Well, Kathleen called and said she was on her way back from the meeting, and we had already decided to go back to their hotel.  I came up and cleaned my silty feet and said I’d check in with them again at about 6.  By the time I left the hotel it was a scorching hot sunny day!!!  I went back to the alleys I’d discovered earlier so I could take some pictures of the flooding.  It was fun walking around in my sandals in 10-12 inches of water on all the streets.  People must have thought I was funny to be taking pictures of something so common and boring as flooding because everyone was laughing and saying things to me.  They are REALLY friendly.  In most countries I’ve been to people are very concerned about “privacy” whatever that means.  HEY!  You’re OUT in PUBLIC.  I can see you, can’t I?  How much privacy can you expect?  Well… not that I feel that strongly about it, but still. But in Thailand everyone I’ve asked (by pointing at the camera inquisitively) are very happy to let me take their picture.  Not quite proud, but borderline.  Sometimes when I sort of sneak a picture of someone they’ll even smile and laugh (not so in Japan - they may call the police!).  It’s great to feel like I’m just taking pictures again, and not stealing their souls (like they make me feel in Japan).  See Masa’s opinions about this at - a  Japanese culture blogger with a flare for English.

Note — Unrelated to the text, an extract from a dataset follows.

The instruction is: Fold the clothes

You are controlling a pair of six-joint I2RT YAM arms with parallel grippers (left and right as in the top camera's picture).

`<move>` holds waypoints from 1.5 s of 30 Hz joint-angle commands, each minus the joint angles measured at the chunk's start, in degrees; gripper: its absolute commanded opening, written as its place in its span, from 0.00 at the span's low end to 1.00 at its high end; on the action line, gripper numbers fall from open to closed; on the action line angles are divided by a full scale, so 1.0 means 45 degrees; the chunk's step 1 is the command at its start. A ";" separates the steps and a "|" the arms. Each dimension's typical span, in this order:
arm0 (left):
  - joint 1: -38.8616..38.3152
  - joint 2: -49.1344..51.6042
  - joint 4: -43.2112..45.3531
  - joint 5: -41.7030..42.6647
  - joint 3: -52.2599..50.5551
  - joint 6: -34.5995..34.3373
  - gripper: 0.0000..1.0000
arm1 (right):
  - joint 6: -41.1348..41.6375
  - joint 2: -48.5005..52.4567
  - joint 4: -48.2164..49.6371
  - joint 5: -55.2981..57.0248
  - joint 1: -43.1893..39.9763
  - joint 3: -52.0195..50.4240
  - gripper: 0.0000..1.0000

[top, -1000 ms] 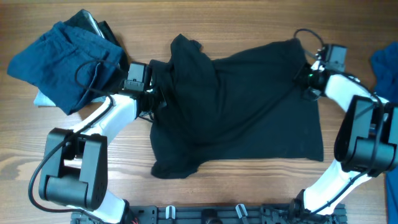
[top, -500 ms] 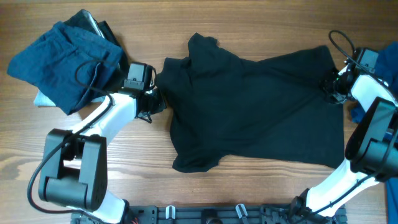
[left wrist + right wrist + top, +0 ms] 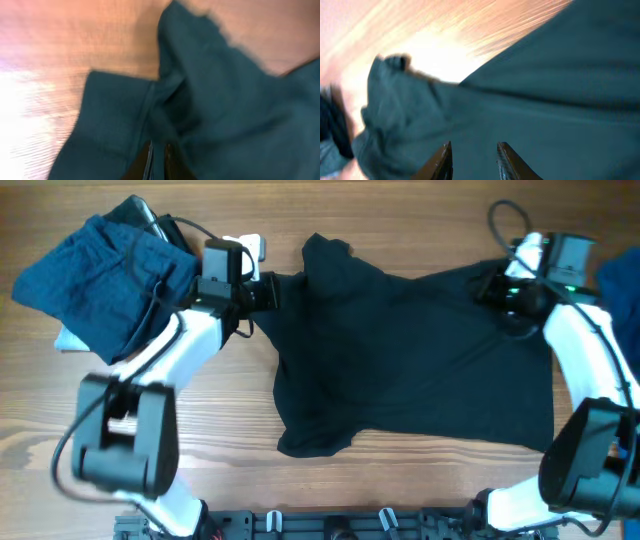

So after a long stroll through the alleys, I realized I was sunburned, soaking with sweat, and had 4 blisters on my feet.  And it was the height of the afternoon heat, so I thought I’d come back and take my second cold shower today and dump my dig pics.
I ended up bringing my laptop, BTW, against my own wishes.  I REALLY don’t need a laptop for an 8-day trip to THAILAND!!  But ultimately I couldn’t think of another way to deal with my camera.  I tend to take 150Mb - 250Mb worth of pictures per day.  Trouble is I only have a 256Mb card.  That meant I’d have to burn a CD everyday at a local photo shop (if there is one everywhere I go) but it wouldn’t EVEN be half of what the CD could hold.  The other options involved spending money on a new card.  But since I don’t HAVE extra money (hoping to travel for 8 days on $160 - and only HAVE $240 with me) I decided to bring the laptop.  Also (and this sounds entirely pathetic), without the laptop my bag is too empty.  It was all awkward with a bulky camera and not much else (remember I had no clothes).

So that’s what the first 14 hours in Bangkok have been like.  Not TOO exciting, I know, but in truth I just needed something to do while I rest my feet and cool off.